▸ **SUPPLIED MATERIAL**:
____

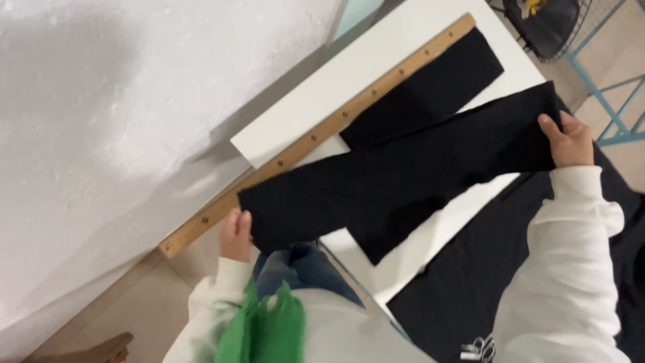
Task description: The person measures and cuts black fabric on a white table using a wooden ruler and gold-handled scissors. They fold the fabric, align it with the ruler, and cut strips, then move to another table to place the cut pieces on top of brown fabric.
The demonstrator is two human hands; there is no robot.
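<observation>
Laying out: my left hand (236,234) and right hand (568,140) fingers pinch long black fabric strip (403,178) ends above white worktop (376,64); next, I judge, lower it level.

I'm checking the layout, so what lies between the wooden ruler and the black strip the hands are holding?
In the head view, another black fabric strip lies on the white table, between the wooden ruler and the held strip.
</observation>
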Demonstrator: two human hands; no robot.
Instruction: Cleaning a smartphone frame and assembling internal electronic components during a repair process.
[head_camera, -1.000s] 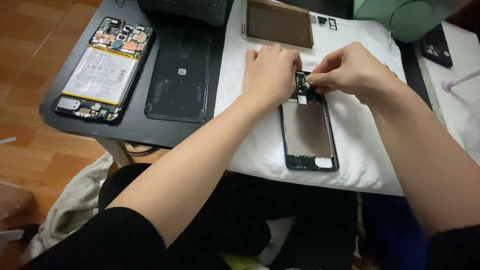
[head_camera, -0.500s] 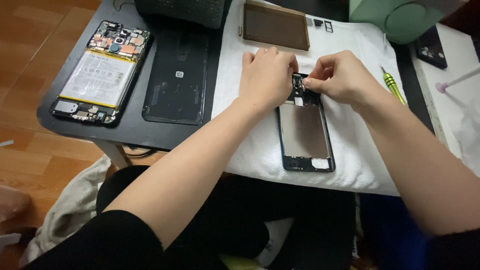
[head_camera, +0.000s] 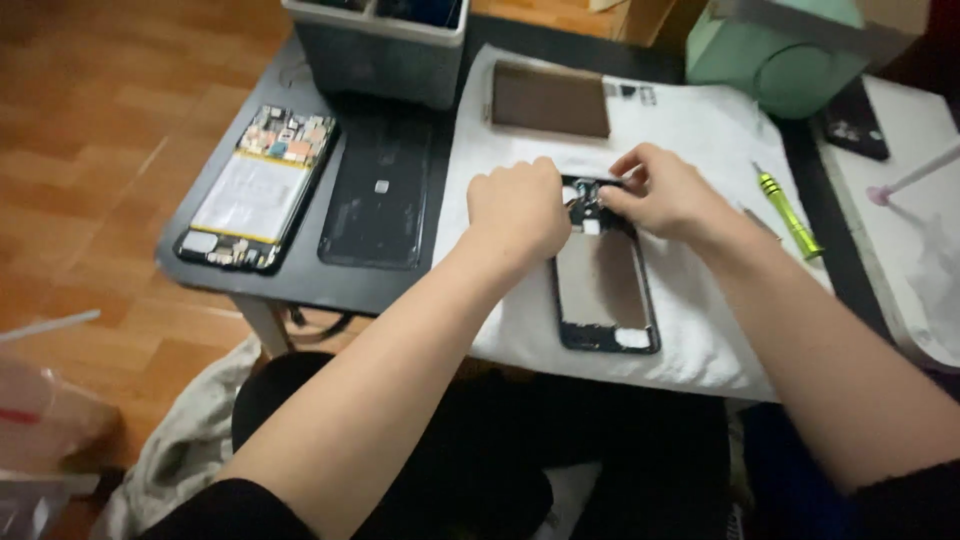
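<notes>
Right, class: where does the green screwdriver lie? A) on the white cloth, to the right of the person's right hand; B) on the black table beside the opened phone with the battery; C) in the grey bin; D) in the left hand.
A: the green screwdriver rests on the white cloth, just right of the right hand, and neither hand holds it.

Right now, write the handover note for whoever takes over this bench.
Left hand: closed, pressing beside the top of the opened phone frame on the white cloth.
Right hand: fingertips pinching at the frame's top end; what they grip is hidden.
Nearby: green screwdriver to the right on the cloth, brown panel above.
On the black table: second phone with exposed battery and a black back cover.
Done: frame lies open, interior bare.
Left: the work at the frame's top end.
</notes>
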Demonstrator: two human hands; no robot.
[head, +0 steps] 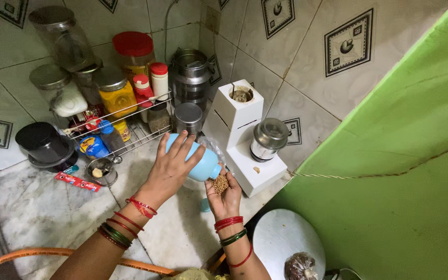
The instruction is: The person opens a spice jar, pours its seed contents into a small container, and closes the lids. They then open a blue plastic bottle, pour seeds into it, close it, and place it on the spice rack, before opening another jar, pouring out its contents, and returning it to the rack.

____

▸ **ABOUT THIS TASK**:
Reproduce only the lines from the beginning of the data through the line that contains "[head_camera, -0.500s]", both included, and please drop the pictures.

▸ **RESULT OF THIS TASK**:
Task description: The person measures and cuts black fabric on a white table using a wooden ruler and gold-handled scissors. They fold the fabric, align it with the ruler, and cut strips, then move to another table to place the cut pieces on top of brown fabric.
The demonstrator is two human hands; there is no robot.
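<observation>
Laying out: my left hand (236,234) and right hand (568,140) fingers pinch long black fabric strip (403,178) ends above white worktop (376,64); next, I judge, lower it level.

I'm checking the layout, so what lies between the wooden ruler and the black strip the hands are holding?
In the head view, another black fabric strip lies on the white table, between the wooden ruler and the held strip.
</observation>
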Demonstrator: two human hands; no robot.
Instruction: Cleaning a smartphone frame and assembling internal electronic components during a repair process.
[head_camera, -1.000s] 
[head_camera, -0.500s] 

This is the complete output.